_What the task requires_
Scan the listing for the word "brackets" and report every line that contains it.

_Given material_
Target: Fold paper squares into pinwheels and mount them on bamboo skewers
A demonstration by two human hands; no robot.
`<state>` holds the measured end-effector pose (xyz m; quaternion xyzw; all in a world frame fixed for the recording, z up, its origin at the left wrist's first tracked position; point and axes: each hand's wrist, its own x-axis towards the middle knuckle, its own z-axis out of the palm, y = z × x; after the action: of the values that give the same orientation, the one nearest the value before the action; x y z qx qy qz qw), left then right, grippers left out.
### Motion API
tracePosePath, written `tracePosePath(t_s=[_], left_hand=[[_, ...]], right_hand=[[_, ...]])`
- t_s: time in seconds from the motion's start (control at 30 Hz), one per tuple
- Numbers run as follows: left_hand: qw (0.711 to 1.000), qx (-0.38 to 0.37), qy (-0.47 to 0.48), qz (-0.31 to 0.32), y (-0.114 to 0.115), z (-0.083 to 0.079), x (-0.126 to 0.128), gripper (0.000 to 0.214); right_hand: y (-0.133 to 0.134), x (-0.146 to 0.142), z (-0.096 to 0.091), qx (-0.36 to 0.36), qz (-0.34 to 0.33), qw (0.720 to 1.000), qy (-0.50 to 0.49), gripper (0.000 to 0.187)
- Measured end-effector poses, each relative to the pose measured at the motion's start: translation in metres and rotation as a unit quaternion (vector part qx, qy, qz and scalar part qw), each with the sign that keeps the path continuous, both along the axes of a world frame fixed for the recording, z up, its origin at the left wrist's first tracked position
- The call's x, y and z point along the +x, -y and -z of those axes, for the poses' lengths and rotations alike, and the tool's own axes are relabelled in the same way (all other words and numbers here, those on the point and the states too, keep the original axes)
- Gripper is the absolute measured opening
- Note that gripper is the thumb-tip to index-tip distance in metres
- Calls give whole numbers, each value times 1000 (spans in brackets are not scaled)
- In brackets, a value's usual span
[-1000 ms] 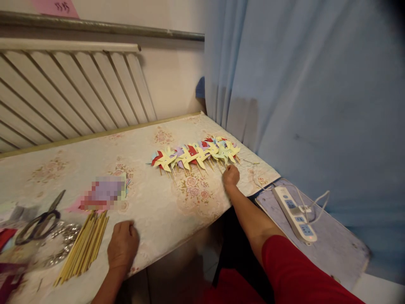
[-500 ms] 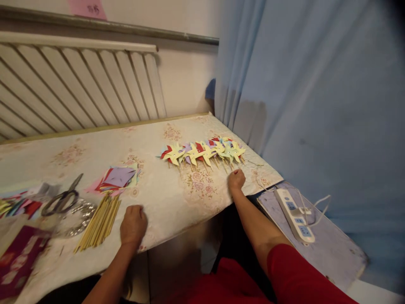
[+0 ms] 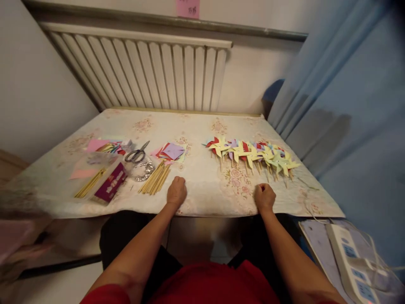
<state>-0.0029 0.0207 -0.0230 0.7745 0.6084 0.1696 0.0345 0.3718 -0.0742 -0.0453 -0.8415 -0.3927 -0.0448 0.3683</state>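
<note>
My left hand [image 3: 176, 191] rests on the table's front part as a closed fist, with nothing visible in it. Just left of it lies a bundle of thin wooden sticks [image 3: 155, 178]. Behind these is a pile of coloured paper squares [image 3: 171, 151], purple on top. My right hand [image 3: 265, 196], also a fist, rests near the front edge; no object shows in it. Beyond that hand, a row of paper pinwheels [image 3: 251, 156] on sticks lies overlapping, mostly yellow on top with red and purple among them.
Scissors [image 3: 137, 154] lie beside a round dish of small shiny pieces [image 3: 143, 170]. A purple box [image 3: 110, 183], more sticks [image 3: 90, 182] and coloured paper strips [image 3: 110, 147] are at left. A power strip [image 3: 351, 261] sits low right, by a blue curtain [image 3: 357, 101]. A radiator [image 3: 142, 69] stands behind the flowered table [image 3: 202, 126].
The view has swung left, so the table's contents appear farther right and its left end shows. Both fists stay on the table near the front edge.
</note>
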Motion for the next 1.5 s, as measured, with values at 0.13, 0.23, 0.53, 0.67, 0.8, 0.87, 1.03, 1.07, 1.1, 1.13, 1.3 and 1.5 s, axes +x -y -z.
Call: tracePosePath(t_s=[0.13, 0.23, 0.53, 0.67, 0.8, 0.87, 1.03, 1.07, 1.1, 1.13, 1.3, 1.5], left_hand=[[1000, -11, 12, 2, 1, 0, -1, 17], [1000, -13, 15, 4, 1, 1, -2, 17], [1000, -20, 15, 4, 1, 2, -4, 17], [1000, -17, 16, 5, 1, 1, -4, 17], [1000, -21, 15, 6, 2, 0, -4, 17], [1000, -19, 14, 4, 2, -1, -4, 17], [1000, -15, 13, 3, 2, 0, -4, 17], [1000, -14, 14, 3, 2, 1, -4, 18], [1000, -11, 14, 3, 2, 1, -4, 18], [1000, -9, 15, 4, 2, 1, -4, 18], [1000, -8, 10, 2, 2, 1, -4, 17], [1000, -12, 6, 1, 2, -1, -3, 16]], right_hand=[[1, -7, -2, -30, -25, 999, 24, 20], [1, -11, -4, -56, -19, 998, 36, 19], [0, -18, -7, -103, -5, 993, 58, 17], [0, -18, -6, -103, -10, 993, 62, 16], [0, -17, -5, -96, -12, 993, 61, 15], [0, -17, -5, -95, -13, 994, 57, 15], [1, -16, -5, -88, -15, 994, 56, 15], [1, -16, -5, -89, -15, 994, 56, 16], [1, -16, -5, -92, -15, 994, 56, 16], [1, -16, -5, -95, -15, 994, 56, 16], [0, -17, -6, -101, -14, 993, 55, 16], [1, -19, -9, -109, -15, 992, 55, 16]])
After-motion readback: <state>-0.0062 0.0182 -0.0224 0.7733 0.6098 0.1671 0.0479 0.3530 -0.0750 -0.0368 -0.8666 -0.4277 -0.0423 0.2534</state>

_Written solution_
- Calls give whole numbers, each value times 1000 (spans in brackets are not scaled)
- In brackets, a value's usual span

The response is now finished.